### WORK ORDER
Search the listing below for lines containing the string "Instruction". Reply with their count only.

### SUPPLIED RECORDS
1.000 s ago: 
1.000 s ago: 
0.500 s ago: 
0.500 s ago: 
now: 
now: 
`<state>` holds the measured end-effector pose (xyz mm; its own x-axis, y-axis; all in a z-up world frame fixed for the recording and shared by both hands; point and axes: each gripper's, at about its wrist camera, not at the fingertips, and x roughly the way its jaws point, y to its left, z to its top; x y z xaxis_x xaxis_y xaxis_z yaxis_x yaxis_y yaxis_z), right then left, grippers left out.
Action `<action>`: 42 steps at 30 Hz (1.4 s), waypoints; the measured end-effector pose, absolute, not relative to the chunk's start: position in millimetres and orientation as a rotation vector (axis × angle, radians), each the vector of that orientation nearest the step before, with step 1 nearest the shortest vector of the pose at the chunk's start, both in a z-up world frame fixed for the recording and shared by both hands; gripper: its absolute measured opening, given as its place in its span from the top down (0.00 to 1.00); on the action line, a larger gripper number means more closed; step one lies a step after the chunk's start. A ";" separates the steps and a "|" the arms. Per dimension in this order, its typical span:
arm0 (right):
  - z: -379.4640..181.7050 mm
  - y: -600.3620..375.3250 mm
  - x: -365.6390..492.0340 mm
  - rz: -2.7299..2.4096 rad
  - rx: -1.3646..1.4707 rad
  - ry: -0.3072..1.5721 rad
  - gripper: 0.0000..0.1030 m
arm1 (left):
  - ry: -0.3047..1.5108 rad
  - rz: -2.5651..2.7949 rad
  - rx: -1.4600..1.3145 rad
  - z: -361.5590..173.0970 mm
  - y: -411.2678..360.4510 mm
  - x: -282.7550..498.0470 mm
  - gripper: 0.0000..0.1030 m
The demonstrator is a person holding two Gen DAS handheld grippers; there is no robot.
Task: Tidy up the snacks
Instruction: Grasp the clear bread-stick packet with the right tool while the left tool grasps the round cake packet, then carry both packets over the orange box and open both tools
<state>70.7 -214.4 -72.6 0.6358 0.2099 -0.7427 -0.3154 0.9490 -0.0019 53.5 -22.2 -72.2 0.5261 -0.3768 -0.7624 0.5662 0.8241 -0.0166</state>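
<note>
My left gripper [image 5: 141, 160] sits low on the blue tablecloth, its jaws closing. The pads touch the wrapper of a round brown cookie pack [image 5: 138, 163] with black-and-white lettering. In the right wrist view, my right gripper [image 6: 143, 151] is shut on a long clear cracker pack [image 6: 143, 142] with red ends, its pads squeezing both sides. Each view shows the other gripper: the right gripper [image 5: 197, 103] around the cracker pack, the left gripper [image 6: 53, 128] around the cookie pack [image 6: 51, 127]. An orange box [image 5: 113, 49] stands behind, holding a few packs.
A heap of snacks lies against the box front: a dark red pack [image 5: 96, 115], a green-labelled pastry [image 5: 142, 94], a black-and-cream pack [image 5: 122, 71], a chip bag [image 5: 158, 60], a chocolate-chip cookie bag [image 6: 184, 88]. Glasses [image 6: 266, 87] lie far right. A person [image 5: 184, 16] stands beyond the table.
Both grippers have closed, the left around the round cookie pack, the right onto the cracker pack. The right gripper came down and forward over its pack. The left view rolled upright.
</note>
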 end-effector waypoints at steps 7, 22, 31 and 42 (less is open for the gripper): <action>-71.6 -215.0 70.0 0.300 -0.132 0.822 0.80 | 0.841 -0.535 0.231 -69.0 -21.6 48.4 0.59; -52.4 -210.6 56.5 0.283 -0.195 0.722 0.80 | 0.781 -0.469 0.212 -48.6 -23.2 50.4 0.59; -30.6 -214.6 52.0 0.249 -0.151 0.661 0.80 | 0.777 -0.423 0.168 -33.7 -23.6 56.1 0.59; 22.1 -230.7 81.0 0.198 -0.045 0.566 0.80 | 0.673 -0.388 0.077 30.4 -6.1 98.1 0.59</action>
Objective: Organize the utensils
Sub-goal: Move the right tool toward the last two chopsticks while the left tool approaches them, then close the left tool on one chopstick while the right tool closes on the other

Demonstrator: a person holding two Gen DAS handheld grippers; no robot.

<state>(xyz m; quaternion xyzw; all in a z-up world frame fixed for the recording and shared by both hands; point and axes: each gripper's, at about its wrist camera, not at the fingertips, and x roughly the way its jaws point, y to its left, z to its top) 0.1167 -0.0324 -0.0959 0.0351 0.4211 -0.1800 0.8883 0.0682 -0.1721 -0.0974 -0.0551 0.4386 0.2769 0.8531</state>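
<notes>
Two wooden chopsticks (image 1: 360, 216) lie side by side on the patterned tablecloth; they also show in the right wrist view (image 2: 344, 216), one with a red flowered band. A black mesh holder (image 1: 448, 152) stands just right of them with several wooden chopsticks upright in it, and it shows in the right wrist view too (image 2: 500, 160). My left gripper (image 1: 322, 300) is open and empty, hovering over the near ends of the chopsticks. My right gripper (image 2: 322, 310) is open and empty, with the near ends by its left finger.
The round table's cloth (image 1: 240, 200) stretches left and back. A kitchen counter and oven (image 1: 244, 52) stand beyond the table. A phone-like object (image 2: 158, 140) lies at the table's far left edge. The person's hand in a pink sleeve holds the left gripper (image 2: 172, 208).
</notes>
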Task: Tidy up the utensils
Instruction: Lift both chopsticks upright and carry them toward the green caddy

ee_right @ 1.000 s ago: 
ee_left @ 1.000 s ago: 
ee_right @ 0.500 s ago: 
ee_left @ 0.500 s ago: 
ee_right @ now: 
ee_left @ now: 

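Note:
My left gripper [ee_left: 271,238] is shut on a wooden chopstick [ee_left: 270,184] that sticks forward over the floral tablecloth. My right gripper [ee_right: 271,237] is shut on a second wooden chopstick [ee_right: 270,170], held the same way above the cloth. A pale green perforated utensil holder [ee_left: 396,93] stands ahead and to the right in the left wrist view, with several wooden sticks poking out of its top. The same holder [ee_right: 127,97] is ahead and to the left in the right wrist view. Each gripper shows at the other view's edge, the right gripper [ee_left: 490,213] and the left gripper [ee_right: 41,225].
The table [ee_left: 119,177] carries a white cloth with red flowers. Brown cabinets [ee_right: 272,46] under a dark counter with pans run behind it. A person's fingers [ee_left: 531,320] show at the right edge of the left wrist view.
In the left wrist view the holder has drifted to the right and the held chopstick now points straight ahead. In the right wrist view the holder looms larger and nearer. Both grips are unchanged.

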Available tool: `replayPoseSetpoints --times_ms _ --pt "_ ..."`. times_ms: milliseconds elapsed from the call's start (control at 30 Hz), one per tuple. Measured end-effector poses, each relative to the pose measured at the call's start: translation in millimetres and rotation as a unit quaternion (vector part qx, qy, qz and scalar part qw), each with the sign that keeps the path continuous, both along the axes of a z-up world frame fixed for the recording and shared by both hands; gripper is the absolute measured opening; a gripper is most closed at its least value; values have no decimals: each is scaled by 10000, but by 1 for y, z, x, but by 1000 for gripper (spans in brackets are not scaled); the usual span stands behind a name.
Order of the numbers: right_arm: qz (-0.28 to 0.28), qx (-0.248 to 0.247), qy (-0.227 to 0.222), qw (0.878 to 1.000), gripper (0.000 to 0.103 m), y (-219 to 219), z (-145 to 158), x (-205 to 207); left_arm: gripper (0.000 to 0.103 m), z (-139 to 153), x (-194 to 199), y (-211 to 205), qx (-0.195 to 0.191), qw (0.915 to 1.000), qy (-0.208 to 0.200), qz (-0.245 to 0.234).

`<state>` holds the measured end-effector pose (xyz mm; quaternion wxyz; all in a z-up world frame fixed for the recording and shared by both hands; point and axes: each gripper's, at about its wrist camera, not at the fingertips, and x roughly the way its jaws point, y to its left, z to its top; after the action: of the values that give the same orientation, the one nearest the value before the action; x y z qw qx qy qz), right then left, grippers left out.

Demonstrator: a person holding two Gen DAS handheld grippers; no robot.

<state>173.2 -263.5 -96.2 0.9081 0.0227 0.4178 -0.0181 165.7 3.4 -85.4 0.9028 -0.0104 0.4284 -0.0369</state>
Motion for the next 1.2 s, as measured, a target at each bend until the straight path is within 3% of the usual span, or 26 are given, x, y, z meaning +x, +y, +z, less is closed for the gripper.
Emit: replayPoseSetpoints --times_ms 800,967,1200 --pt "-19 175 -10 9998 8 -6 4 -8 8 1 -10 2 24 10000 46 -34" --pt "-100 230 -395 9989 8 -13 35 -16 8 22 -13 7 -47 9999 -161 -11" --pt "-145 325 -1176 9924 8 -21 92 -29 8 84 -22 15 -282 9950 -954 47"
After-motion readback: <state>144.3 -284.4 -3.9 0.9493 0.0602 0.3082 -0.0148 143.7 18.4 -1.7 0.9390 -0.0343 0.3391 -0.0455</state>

### REPLY TO THE EXERCISE
2